Source: Brian Baldinger
With the offseason here for all but four teams and many of them in need of a quarterback, it's fun to look ahead to the NFL draft with visions of Brian Brohm, Matt Ryan, Colt Brennan and Andre' Woodson dancing in our heads. It's also scary as hell because evaluating college quarterbacks has become a nightmare.
The rise of the spread offense has made the college game so different from the pro game. Even traditional running powers such as Oklahoma are lining up in the shotgun, spreading the field with four or five receivers and throwing the ball all over the place. And that makes it difficult to know what you're getting when you draft a quarterback from that background.
There's a world of difference between taking snaps under center and taking snaps five or six yards farther back. Think about it: Brennan started at Hawaii for three years and never turned his back to the defense. That's huge.

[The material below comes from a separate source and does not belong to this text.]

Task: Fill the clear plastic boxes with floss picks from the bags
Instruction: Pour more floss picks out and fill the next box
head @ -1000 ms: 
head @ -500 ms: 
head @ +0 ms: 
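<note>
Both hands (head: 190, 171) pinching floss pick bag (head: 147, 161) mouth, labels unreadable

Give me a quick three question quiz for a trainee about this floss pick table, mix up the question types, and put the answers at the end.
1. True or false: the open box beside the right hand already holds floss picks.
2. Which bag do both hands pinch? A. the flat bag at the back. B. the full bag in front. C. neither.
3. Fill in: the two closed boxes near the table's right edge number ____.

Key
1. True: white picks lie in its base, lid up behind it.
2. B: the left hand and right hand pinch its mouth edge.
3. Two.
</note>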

We take it for granted that Peyton Manning can take a snap under center, turn and fake to Joseph Addai, then turn back around and face a defense that probably was disguised when he saw it before, refocus his eyes downfield, locate an open receiver and release the ball on his fifth or seventh step. Manning makes it look easy, but it isn't. And if Brennan has never done it in college, why should we think he can learn to do it in the NFL? Alex Smith, the No. 1 pick in the 2005 draft, is still trying to figure it out. It's hard.
Teams can realistically assess the abilities of Ryan, an NFL prototype quarterback from Boston College, and Brohm, who played in a pro-style offense at Louisville. But how can they judge Brennan, Woodson and so many others who spent most of their time in spread formations? These prospects will be asked to show pro-style skills such as dropping back and executing play-action at the Combine and individual workouts, but those are artificial environments. The real world of the NFL will be less forgiving.
Think of a G.M. who invests a high pick in a spread quarterback as Forrest Gump reaching into his box of chocolates.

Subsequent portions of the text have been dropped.